[Opening Entries provided section]

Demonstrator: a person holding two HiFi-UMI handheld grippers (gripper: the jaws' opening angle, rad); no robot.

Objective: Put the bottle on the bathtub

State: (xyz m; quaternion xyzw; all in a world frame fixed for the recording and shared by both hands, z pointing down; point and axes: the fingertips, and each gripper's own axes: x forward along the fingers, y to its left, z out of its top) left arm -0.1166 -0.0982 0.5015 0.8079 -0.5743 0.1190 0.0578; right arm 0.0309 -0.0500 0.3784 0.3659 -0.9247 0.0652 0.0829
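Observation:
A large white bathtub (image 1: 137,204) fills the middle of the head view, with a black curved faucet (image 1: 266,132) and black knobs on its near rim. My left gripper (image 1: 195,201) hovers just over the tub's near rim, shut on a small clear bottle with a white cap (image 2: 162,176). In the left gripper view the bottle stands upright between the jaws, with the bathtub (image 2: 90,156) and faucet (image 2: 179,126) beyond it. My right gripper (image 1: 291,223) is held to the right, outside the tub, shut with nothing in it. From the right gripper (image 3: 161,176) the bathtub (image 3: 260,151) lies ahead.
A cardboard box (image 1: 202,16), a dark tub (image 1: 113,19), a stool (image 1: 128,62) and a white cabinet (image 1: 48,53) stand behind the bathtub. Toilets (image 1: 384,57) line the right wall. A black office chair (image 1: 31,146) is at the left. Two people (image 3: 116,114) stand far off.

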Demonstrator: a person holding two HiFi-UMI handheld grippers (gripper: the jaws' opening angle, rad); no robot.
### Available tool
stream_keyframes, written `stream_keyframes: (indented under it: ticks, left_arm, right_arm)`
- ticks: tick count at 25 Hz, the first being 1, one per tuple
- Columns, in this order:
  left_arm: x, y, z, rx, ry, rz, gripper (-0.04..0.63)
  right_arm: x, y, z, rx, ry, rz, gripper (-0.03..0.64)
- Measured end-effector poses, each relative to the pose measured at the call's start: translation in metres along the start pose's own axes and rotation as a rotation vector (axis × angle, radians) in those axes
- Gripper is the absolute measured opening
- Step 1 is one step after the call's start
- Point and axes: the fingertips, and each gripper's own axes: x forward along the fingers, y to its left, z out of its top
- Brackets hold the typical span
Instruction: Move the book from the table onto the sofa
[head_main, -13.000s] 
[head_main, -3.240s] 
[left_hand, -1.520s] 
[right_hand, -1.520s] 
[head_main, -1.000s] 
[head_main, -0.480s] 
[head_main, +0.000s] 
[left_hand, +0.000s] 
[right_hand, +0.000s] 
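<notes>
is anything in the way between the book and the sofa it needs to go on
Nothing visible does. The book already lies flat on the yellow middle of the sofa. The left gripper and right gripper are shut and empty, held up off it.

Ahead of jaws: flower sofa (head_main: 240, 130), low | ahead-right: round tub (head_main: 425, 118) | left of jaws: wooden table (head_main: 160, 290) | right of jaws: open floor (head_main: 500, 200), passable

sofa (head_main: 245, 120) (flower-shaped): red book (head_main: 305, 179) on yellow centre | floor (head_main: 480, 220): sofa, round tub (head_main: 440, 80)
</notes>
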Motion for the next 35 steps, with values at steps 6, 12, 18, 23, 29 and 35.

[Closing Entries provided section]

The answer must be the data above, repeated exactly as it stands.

Demonstrator: a person holding two HiFi-UMI handheld grippers (gripper: the jaws' opening angle, rad); no robot.

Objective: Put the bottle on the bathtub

State: (xyz m; quaternion xyzw; all in a world frame fixed for the recording and shared by both hands, z pointing down; point and axes: the fingertips, and each gripper's own axes: x forward along the fingers, y to its left, z out of its top) left arm -0.1166 -0.0982 0.5015 0.8079 -0.5743 0.1190 0.0578; right arm 0.0309 -0.0500 0.3784 0.3659 -0.9247 0.0652 0.0829
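Observation:
A large white bathtub (image 1: 137,204) fills the middle of the head view, with a black curved faucet (image 1: 266,132) and black knobs on its near rim. My left gripper (image 1: 195,201) hovers just over the tub's near rim, shut on a small clear bottle with a white cap (image 2: 162,176). In the left gripper view the bottle stands upright between the jaws, with the bathtub (image 2: 90,156) and faucet (image 2: 179,126) beyond it. My right gripper (image 1: 291,223) is held to the right, outside the tub, shut with nothing in it. From the right gripper (image 3: 161,176) the bathtub (image 3: 260,151) lies ahead.
A cardboard box (image 1: 202,16), a dark tub (image 1: 113,19), a stool (image 1: 128,62) and a white cabinet (image 1: 48,53) stand behind the bathtub. Toilets (image 1: 384,57) line the right wall. A black office chair (image 1: 31,146) is at the left. Two people (image 3: 116,114) stand far off.
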
Demonstrator: a person holding two HiFi-UMI handheld grippers (gripper: the jaws' opening angle, rad); no robot.
### Available tool
stream_keyframes, written `stream_keyframes: (indented under it: ticks, left_arm, right_arm)`
- ticks: tick count at 25 Hz, the first being 1, one per tuple
- Columns, in this order:
  left_arm: x, y, z, rx, ry, rz, gripper (-0.04..0.63)
  right_arm: x, y, z, rx, ry, rz, gripper (-0.03..0.64)
- Measured end-effector poses, each relative to the pose measured at the call's start: translation in metres along the start pose's own axes and rotation as a rotation vector (axis × angle, radians) in those axes
- Gripper is the absolute measured opening
- Step 1 is one step after the call's start
- Point and axes: the fingertips, and each gripper's own axes: x forward along the fingers, y to its left, z out of its top
- Brackets hold the typical span
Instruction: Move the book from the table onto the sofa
[head_main, -13.000s] 
[head_main, -3.240s] 
[left_hand, -1.520s] 
[right_hand, -1.520s] 
[head_main, -1.000s] 
[head_main, -0.480s] 
[head_main, +0.000s] 
[left_hand, +0.000s] 
[right_hand, +0.000s] 
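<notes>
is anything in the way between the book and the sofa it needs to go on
Nothing visible does. The book already lies flat on the yellow middle of the sofa. The left gripper and right gripper are shut and empty, held up off it.

Ahead of jaws: flower sofa (head_main: 240, 130), low | ahead-right: round tub (head_main: 425, 118) | left of jaws: wooden table (head_main: 160, 290) | right of jaws: open floor (head_main: 500, 200), passable

sofa (head_main: 245, 120) (flower-shaped): red book (head_main: 305, 179) on yellow centre | floor (head_main: 480, 220): sofa, round tub (head_main: 440, 80)
</notes>
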Motion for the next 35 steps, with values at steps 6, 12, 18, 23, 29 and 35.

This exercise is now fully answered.